Personnellement, quand j’ai appris que Roger Federer et sa femme Mirka avaient eu des jumelles, j’ai tout de suite pensé à Héraclite. Et à Parménide, bien sûr. Cela eût-il pu être autrement? Non, évidemment. Quelle question.

Je tiens à rappeler ici qu’Héraclite et Parménide ne sont ni les nouveaux amants ni les derniers chihuahuas de Paris Hilton et de Britney Spears. Mais les deux grands philosophes grecs présocratiques dont l’aura s’étend sur la pensée occidentale. Pour l’un, je cite de mémoire, «l’être est, et le non-être n’est pas». Pour l’autre, «le non-être est et l’être n’est pas». N’est-ce pas? A moins que ce ne soit le contraire. Enfin bref, l’unité et la dualité, le même et l’altérité, voilà évidemment ce à quoi les jumelles de Federer m’ont fait songer. Vous pensez bien. Ce n’est pas ici, à propos de ce carnet rose, que vous lirez jamais des jeux de mots, genre «double dame», «doublé gagnant». Pouâh.

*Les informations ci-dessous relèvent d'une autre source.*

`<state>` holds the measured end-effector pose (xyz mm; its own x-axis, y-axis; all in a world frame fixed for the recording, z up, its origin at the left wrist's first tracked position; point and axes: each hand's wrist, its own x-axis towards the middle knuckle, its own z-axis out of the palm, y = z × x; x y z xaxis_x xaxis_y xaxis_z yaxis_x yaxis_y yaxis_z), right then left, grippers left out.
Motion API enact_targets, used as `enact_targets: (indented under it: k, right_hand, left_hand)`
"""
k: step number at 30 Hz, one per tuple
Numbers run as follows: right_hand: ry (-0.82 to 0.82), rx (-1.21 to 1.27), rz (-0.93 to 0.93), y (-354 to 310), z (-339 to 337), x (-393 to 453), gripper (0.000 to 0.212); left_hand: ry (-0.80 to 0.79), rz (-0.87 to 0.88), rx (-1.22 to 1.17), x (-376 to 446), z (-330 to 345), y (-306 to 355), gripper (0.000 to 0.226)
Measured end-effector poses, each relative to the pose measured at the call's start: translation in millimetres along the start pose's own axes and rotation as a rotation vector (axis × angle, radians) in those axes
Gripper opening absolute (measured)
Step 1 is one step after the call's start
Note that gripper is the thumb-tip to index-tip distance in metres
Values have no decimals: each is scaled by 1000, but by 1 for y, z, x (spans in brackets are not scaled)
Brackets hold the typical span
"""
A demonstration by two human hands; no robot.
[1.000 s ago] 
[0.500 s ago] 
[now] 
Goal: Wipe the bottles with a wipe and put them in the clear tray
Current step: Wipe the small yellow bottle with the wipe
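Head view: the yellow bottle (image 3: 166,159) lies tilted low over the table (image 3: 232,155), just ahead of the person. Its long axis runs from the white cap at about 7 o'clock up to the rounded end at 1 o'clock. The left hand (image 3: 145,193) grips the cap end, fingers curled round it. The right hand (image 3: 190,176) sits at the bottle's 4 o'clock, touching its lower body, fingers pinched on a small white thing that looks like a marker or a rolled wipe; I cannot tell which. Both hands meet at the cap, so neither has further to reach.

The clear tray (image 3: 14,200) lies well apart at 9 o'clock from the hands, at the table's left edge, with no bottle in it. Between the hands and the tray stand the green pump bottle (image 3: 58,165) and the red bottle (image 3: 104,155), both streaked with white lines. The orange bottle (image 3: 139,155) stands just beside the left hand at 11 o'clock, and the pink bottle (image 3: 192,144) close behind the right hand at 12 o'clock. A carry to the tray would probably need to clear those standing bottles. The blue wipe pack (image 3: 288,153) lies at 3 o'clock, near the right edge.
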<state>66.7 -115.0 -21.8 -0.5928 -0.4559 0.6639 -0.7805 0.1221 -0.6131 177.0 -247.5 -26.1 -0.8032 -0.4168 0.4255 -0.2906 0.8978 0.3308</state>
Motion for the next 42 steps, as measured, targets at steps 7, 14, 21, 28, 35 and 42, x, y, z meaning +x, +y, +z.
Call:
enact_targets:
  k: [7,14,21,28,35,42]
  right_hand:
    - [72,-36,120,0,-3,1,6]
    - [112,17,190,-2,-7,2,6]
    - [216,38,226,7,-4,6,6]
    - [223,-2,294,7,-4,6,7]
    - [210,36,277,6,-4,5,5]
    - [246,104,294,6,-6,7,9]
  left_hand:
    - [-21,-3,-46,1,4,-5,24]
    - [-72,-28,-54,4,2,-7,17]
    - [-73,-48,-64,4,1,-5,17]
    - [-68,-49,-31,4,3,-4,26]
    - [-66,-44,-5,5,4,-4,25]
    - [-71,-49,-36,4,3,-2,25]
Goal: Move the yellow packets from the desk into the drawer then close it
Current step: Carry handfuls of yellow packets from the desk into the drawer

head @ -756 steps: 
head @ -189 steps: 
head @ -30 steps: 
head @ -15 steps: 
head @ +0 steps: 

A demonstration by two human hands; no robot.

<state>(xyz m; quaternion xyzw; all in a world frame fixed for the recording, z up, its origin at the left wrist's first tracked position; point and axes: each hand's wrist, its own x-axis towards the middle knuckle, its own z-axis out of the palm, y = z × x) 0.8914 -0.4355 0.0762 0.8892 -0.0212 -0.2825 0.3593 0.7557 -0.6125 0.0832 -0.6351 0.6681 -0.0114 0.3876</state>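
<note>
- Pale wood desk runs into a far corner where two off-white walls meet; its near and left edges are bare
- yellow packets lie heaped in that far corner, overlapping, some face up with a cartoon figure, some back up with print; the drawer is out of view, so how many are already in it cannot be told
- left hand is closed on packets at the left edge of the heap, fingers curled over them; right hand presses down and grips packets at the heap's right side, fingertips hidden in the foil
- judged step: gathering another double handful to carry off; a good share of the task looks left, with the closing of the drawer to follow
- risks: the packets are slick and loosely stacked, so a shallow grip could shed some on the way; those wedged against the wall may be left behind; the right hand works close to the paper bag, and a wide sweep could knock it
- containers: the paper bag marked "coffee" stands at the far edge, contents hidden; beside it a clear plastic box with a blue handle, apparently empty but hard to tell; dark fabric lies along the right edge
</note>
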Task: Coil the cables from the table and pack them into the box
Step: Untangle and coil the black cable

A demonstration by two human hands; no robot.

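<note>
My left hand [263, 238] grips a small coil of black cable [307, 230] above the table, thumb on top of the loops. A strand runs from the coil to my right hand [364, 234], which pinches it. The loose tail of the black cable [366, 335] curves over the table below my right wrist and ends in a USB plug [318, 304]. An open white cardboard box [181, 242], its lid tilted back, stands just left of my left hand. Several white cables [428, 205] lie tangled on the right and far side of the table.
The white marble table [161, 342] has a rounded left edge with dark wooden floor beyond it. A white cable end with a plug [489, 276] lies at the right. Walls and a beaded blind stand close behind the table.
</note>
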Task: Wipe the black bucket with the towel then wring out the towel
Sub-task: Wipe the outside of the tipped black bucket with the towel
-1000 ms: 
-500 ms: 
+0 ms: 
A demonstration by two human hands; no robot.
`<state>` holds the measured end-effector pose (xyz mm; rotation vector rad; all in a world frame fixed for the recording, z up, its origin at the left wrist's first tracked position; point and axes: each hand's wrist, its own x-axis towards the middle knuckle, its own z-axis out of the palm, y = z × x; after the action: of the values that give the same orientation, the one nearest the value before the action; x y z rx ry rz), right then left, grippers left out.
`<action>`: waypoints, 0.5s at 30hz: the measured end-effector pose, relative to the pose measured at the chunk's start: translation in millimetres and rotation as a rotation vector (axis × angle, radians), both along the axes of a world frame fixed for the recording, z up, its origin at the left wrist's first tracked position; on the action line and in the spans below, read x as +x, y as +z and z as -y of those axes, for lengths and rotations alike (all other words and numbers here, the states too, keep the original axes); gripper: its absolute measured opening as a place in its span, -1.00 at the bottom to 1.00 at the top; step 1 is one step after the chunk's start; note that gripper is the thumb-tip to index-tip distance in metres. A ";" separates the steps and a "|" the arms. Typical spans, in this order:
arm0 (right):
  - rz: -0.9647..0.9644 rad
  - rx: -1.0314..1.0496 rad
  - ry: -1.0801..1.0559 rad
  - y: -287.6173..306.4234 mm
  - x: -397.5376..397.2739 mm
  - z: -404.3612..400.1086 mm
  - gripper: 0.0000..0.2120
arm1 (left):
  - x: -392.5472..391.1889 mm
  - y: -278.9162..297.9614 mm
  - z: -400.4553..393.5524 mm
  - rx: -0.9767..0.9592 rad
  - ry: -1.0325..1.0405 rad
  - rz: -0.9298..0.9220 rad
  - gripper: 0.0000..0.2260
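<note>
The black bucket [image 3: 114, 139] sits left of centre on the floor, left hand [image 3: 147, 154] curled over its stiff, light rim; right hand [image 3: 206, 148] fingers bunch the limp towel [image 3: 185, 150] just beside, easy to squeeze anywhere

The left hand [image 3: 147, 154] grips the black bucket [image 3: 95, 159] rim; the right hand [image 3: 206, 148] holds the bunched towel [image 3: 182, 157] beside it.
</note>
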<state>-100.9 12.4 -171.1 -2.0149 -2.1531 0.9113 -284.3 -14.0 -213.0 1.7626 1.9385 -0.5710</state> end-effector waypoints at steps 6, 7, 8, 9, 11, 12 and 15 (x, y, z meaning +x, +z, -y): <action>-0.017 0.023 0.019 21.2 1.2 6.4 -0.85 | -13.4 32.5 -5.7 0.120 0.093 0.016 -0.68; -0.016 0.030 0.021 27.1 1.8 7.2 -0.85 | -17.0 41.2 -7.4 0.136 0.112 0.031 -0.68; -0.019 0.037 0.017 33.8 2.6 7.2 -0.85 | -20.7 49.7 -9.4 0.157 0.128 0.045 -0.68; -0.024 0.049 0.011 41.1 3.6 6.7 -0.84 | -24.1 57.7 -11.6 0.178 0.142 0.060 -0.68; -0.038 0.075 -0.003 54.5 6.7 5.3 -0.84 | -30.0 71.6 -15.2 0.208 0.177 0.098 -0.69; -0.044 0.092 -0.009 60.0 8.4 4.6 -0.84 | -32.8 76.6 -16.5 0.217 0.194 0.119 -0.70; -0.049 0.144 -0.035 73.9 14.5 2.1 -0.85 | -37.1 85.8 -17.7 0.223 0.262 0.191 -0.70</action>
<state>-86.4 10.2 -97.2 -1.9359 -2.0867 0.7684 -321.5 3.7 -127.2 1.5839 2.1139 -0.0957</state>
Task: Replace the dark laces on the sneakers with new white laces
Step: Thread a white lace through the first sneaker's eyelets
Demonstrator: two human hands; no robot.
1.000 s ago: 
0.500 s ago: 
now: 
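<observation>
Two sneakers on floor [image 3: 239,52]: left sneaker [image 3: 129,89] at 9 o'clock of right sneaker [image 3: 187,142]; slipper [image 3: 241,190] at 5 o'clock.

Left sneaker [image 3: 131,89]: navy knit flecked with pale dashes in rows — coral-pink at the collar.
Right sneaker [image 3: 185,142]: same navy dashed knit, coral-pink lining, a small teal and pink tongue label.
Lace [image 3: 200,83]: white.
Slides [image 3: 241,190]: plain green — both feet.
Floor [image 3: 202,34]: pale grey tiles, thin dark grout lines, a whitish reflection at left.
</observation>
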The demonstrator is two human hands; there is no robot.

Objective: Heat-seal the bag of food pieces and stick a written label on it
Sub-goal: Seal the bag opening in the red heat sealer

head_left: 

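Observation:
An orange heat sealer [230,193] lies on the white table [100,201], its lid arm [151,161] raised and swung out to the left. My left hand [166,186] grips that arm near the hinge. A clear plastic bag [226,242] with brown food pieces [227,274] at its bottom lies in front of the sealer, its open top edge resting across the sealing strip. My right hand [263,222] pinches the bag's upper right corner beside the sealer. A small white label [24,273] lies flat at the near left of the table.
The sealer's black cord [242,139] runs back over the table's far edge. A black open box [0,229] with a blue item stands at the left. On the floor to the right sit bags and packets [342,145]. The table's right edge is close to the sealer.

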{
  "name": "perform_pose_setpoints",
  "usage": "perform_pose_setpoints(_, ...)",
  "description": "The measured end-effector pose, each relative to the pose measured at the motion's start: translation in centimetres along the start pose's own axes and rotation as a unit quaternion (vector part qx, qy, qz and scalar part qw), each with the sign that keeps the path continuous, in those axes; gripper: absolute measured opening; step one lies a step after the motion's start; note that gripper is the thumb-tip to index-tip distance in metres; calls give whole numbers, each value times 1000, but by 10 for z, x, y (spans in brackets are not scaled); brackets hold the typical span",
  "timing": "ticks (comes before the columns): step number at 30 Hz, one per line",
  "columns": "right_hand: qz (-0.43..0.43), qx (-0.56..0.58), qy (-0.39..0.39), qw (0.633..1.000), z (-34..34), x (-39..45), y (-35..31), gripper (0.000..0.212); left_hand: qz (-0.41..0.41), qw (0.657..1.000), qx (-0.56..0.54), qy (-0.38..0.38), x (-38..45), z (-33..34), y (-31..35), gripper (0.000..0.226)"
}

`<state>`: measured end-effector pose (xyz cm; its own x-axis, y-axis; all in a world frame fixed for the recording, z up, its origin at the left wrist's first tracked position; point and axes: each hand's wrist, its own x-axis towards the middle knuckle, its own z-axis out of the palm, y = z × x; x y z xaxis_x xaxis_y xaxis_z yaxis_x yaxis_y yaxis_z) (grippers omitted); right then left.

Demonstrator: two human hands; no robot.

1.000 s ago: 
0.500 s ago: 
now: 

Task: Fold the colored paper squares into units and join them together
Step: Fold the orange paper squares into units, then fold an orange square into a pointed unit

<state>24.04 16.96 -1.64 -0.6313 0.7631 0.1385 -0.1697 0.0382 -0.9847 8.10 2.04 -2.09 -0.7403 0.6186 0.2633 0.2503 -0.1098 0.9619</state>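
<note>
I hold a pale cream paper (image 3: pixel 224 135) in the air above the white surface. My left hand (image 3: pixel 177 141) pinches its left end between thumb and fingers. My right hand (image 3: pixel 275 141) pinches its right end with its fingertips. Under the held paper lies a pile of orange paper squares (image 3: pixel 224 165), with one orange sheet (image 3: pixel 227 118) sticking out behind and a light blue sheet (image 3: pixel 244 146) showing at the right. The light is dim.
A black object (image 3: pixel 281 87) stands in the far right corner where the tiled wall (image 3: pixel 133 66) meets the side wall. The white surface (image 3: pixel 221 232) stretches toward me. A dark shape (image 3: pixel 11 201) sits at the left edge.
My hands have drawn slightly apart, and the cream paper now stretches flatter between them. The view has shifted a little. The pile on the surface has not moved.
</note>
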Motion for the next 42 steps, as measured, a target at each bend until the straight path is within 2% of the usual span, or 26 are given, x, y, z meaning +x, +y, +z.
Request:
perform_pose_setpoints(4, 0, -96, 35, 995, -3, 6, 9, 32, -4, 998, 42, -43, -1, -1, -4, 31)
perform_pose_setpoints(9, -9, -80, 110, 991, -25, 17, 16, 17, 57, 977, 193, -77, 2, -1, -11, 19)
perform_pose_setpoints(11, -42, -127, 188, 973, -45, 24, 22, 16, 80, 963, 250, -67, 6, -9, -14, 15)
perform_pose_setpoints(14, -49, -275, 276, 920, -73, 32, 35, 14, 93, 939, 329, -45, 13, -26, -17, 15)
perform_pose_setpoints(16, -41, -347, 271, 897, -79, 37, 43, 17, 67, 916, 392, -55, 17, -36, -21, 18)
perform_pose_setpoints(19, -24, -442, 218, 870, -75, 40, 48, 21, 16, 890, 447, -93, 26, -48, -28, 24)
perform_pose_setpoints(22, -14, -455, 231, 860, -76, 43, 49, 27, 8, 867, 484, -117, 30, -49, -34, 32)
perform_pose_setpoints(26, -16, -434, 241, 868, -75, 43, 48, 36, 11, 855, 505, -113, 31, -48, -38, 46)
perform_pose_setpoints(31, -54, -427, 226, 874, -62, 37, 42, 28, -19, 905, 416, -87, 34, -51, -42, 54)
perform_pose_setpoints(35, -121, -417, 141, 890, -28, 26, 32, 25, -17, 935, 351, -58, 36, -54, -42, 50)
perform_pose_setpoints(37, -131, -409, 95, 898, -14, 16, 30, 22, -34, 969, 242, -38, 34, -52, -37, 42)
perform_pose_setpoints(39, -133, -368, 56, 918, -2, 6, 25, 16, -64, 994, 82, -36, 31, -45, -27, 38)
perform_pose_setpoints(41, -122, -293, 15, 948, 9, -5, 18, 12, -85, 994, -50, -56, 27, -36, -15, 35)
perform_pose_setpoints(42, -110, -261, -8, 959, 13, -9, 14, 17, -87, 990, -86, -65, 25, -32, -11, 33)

Bien sûr, j’aurais pu tomber dans la vulgarité. Et vous rappeler que Roger et Mirka ont eu deux bébés d’un coup, comme la moitié des people aujourd’hui. Mais non, je n’allais pas choir aussi bas.

J’aurais aussi pu écrire que les jumelles de Federer s’appellent Charlene Riva et Myla Rose. Deux prénoms faciles à prononcer dans plein de langues, et compatibles avec une Suisse cosmopolite et ouverte. Et ne comptez pas sur moi pour féliciter Roger et Mirka d’avoir choisi deux prénoms bien différents, histoire de donner à chacune de leurs fillettes des étiquettes identitaires bien distinctes.

J’aurais aussi pu soupeser la chance que ces deux êtres humains tout roses ont de ne pas être ni tout seul, ni surtout mâle. Deux filles plutôt qu’un fils unique, ça devrait être plus simple quand on aura à se mesurer avec l’image d’un père déifié de son vivant? Mais pas de ce genre de psychologie de bar ici. Tss, tsss, tssss.

J’aurais pu rajouter que les jumeaux sont toujours plus nombreux en Suisse. Que par ailleurs, selon les statistiques, une Suissesse met son premier enfant au monde à l’âge 30,8 ans. Que c’est à quelques jours près l’âge de Mirka. Et que si on ajoute les origines est-européennes de cette dernière, la famille Federer représente, en bien plus riche, évidemment, un modèle assez crédible de la famille helvétique. Passeports métissés, jumeaux, hosanna. J’aurais pu décrire cette figure familiale séduisante. J’aurais pu. J’aurais dû.